Ted Bundy, il serial killer più famoso degli stati uniti è protagonista di un’ottima pellicola diretta da Joe Berlinger, autore anche della docu-serie Netflix a riguardo.
L’interpretazione ma soprattutto la scelta di Zac Efron sono la base sulla quale si regge il film. Scegliere un attore attraente è un chiaro messaggio: come il killer aveva schiere di spasimanti per il suo modo affabulatore così il Bundy interpretato da Zac Efron lo rende ammaliatore per il pubblico. Chi non conosce la storia all’inizio può anche pensare che egli sia innocente e questo esperimento ci riporta direttamente ai tempi del processo (anche mediatico) di quest’uomo.
Nonostante il regista venga dal documentario la narrazione scorre fluida e coinvolgente anche per chi già conosce i fatti. Per chi non è a conoscenza di tutti i dettagli la sorpresa aumenta. Bundy non passa come genio del crimine, anzi, le sue scelte sono tutto tranne che geniali.

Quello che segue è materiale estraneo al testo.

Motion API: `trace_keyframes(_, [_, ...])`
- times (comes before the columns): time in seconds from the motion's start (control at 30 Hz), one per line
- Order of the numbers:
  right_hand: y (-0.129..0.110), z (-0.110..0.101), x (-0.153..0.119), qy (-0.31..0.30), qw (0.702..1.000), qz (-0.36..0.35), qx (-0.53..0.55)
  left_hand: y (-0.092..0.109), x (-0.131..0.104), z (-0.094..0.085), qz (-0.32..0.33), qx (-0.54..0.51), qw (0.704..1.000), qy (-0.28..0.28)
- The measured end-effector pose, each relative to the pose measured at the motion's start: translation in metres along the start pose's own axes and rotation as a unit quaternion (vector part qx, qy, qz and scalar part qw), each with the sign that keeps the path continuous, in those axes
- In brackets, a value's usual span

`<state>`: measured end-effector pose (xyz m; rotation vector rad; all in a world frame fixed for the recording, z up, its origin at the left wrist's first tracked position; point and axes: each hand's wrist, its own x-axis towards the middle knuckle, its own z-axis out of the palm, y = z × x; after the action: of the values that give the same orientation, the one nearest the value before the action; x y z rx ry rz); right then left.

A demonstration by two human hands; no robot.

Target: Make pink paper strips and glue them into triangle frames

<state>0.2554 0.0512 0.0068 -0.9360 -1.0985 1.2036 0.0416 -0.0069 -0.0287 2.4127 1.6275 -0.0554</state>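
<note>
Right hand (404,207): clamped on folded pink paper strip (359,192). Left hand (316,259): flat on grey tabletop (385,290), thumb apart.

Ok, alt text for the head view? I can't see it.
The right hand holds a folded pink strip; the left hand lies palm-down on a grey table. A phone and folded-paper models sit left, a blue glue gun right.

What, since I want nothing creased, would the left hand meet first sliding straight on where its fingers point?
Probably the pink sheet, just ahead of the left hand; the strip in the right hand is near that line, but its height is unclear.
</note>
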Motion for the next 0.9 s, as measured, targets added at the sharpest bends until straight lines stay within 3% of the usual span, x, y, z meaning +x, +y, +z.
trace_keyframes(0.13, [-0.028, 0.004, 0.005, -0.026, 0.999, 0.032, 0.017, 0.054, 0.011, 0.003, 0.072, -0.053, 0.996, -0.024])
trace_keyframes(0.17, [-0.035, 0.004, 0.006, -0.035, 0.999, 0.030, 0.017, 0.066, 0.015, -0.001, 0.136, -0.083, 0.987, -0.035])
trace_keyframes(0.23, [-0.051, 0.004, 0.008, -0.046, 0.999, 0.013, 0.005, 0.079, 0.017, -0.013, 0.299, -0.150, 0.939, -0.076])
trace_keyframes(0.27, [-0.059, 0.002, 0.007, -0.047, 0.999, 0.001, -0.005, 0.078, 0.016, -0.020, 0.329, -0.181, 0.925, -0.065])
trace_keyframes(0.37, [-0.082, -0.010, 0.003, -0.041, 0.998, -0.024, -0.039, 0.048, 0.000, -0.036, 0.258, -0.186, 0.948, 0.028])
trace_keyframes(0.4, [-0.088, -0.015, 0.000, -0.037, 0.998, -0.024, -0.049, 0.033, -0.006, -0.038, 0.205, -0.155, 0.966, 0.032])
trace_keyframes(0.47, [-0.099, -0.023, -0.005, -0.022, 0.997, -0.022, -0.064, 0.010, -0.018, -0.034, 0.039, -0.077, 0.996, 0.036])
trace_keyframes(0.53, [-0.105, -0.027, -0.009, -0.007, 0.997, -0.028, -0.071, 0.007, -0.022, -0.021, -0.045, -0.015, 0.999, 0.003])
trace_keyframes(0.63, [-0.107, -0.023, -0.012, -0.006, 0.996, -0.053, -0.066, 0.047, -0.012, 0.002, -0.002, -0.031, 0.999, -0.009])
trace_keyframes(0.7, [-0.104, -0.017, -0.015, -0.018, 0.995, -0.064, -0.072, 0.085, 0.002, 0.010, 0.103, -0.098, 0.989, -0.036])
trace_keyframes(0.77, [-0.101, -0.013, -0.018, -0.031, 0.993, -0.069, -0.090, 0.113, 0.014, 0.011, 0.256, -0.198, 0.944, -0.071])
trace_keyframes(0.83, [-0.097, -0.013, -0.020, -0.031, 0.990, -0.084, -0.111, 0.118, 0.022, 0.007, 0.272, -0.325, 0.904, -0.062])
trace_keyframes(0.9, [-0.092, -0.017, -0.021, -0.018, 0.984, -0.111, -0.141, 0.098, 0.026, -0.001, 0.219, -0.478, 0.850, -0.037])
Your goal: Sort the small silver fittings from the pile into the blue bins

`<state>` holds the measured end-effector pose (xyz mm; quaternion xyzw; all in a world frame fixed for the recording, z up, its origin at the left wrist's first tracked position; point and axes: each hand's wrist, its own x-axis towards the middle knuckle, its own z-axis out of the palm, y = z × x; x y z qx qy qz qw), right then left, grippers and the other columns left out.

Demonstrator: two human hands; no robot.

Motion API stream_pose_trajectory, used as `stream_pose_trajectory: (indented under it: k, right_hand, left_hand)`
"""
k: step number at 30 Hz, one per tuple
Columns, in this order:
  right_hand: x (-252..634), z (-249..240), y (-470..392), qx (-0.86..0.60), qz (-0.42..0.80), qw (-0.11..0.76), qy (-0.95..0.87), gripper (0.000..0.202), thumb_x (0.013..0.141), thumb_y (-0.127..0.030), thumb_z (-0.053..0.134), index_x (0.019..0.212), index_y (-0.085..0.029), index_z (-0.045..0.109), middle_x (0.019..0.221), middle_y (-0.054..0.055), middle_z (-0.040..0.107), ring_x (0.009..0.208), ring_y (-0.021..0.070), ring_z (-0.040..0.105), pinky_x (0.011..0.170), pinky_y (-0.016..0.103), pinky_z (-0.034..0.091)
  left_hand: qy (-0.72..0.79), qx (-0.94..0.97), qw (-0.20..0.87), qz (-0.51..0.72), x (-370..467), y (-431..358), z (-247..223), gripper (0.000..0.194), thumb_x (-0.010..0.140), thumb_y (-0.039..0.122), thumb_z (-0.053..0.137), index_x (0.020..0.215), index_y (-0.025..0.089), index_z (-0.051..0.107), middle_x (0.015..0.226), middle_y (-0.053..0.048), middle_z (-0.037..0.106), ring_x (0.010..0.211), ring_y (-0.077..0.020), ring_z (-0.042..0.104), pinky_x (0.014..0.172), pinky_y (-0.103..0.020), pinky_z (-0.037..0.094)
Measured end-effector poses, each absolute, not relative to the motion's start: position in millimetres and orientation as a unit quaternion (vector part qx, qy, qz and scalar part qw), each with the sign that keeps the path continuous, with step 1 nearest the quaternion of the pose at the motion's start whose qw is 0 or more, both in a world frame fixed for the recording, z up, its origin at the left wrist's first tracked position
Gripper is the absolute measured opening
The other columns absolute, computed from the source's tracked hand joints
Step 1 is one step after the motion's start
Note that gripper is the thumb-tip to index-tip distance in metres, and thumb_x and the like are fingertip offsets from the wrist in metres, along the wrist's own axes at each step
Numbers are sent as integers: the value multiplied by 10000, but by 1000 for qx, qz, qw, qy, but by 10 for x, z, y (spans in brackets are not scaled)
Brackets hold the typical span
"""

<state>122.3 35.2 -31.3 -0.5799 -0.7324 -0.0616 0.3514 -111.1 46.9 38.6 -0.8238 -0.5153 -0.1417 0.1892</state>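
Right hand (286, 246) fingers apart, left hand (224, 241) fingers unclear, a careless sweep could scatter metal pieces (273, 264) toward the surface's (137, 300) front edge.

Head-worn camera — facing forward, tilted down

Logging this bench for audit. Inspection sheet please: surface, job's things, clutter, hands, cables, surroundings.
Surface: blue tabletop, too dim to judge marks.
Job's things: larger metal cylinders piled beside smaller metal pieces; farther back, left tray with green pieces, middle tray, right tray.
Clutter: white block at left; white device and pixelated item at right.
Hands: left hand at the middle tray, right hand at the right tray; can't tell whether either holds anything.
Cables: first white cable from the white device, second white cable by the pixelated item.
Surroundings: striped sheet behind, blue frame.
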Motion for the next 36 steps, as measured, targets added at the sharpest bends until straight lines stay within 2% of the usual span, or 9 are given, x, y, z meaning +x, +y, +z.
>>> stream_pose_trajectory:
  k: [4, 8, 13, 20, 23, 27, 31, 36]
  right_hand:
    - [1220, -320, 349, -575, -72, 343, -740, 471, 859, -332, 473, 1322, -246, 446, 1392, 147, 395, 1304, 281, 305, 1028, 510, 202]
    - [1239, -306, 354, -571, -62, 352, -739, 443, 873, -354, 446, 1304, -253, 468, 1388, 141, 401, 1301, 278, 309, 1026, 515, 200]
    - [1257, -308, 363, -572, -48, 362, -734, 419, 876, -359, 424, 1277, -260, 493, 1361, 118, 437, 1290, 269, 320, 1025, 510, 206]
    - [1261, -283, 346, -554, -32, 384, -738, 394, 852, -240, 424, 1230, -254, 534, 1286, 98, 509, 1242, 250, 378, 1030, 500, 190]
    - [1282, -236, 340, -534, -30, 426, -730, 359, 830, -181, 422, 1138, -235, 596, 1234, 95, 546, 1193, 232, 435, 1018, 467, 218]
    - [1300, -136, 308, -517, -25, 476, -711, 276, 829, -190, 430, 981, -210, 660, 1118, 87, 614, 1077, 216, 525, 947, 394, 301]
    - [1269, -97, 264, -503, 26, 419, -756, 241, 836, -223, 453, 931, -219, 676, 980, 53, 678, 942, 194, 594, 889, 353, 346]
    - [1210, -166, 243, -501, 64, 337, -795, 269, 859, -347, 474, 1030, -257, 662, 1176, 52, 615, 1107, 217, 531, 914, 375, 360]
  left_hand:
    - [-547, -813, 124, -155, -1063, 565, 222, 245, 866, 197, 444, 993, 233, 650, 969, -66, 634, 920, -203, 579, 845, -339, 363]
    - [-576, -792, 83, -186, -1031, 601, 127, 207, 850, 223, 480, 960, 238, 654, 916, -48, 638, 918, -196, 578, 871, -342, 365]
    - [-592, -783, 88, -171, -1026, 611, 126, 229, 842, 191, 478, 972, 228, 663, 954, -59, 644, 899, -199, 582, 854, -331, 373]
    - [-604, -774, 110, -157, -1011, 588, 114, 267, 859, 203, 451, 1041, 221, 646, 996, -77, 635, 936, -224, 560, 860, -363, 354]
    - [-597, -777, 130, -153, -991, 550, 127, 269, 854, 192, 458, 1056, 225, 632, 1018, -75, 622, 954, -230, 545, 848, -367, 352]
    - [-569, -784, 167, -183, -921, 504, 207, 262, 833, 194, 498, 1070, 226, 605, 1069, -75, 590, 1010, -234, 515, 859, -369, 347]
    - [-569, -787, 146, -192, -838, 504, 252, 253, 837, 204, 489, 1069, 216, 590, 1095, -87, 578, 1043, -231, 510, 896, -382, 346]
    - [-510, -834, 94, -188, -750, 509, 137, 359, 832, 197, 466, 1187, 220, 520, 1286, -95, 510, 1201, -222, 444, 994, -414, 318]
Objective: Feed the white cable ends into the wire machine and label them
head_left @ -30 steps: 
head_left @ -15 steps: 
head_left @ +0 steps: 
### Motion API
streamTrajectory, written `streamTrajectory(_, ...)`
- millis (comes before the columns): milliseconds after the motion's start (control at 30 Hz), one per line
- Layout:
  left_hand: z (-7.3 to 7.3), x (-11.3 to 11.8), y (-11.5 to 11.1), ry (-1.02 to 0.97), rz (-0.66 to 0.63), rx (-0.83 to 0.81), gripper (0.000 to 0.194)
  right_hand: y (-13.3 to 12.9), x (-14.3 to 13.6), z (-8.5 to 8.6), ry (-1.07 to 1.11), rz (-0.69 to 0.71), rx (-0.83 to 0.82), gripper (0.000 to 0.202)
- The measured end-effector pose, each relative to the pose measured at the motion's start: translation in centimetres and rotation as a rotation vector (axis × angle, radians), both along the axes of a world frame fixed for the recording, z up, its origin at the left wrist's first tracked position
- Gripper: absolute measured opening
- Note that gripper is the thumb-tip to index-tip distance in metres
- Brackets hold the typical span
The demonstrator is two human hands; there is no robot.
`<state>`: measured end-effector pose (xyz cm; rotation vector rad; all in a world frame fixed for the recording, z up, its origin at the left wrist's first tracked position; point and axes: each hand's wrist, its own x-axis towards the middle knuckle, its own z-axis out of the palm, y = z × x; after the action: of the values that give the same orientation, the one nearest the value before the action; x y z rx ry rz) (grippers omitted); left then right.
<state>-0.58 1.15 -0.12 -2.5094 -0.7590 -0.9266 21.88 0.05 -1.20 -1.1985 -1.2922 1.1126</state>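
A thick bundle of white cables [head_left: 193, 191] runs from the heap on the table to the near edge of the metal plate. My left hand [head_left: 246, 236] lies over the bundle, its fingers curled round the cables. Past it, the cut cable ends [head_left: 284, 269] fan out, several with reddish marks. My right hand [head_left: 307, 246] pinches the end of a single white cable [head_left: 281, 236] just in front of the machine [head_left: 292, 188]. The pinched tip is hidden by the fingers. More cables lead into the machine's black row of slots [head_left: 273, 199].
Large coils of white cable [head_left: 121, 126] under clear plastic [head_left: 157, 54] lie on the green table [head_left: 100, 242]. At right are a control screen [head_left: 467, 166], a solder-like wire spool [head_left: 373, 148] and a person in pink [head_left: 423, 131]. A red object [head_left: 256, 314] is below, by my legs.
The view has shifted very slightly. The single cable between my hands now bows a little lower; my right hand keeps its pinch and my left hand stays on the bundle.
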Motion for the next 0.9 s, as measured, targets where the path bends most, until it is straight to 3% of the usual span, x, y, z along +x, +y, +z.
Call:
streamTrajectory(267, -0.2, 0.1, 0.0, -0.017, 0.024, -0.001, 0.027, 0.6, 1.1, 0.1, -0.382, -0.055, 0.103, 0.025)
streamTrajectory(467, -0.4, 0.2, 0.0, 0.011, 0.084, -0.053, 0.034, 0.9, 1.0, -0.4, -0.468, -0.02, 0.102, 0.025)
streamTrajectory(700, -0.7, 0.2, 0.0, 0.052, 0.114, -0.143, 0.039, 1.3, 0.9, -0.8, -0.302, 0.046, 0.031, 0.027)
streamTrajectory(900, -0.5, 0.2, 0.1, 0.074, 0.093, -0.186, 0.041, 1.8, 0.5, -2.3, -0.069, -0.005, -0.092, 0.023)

Ecco quindi la banalità del male, la banalità di un uomo che è del tutto simile a migliaia di altri uomini. Non un genio, non un eroe, non una vittima del sistema mediatico. Uno spreco di umanità, come afferma il giudice (interpretato da John Malkovich) in una scena ricreata alla perfezione. Lo spreco non è solo quello delle vite tolte per mano del killer ma è anche quello dello stesso Bundy. Egli sarebbe potuto essere una persona totalmente diversa ma sono le scelte che ci rendono ciò che siamo.
Lily Collins interpreta la compagna di Ted: Elizabeth. Una donna che ha vissuto con il serial killer e questo non può che avere effetti devastanti sulla sua psiche.
Un bel film che non mostra la violenza ma inquieta perché non ci fa vedere un mostro brutto e bestiale ma un semplice uomo che ha fatto cose terribili.